Instead of any such banality, Wes found himself here, in this drafty old place his father had given him on his twentieth birthday. He sat here day after day in this big ugly chair, recovering from a broken left arm, a broken left ankle and the loss of his left eye. A scar long and ragged as sin ran across his left cheek.

No thanks to a French corsair and the muck of the Spanish plain outside Talavera, Wesley Hamill Curruthers Stanhope had fallen in battle during a charge of his own cavalry brigade. Days later, in a medic tent, his commander had informed him that his maneuver had won the day for the British, but Wes rued the praise. What good was a man fallen in the pursuit of his duty? What joy in that? What recompense were words of praise when his body was broken and ripped? He could only ponder his own mortality, which now he expected would have a sad and lonely ending.

A man without his profession. Without his faculties. Without an income, save what he got as a handout from his roué of a sire. Without hope of the comfort of a woman.

He growled in frustration at the memory of desire. The memory of how he’d made love to many a woman. The recollection of how virile he’d once been, fucking as he wished. When. Whom. Never loving. Until two months before he’d left for Portugal, Spain and the terror of Talavera. Then had found a sprite of a woman. Never before had that been his type. But once he’d seen her, talked with her, been amused and enchanted by her, he’d known he was fully caught. Captured. Enraptured. Only that one time in his life had he thought he might brave the family curse on all loving marriages and find more than the temporary slaking of his desires.

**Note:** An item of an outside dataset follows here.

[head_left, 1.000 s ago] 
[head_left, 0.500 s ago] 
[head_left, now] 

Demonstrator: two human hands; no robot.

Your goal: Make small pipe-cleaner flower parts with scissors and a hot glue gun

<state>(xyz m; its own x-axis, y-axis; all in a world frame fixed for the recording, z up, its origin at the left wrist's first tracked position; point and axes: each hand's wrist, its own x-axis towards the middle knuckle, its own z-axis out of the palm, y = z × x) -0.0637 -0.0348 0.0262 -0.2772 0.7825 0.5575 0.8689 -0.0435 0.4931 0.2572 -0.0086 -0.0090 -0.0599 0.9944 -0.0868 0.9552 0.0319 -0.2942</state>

But Lady Lacy Featherstone would never want a weak and broken man. His gut wrenched at the memory of her in all her angelic glory. She was a beauty, an accomplished horsewoman, an heiress freshly debuted last Season with family connections and willful as sin. If he had ever considered himself a proper match for that lady, now he was less than suitable. He was a cripple. Deformed. An oddity for any drawing room, let alone a bedroom.

Lacy.
He shut his eye now, recalling how she had looked the night he’d met her for the very first time at his brother Adam’s house party in April. In jade green bombazine, she had followed him into the library after the supper.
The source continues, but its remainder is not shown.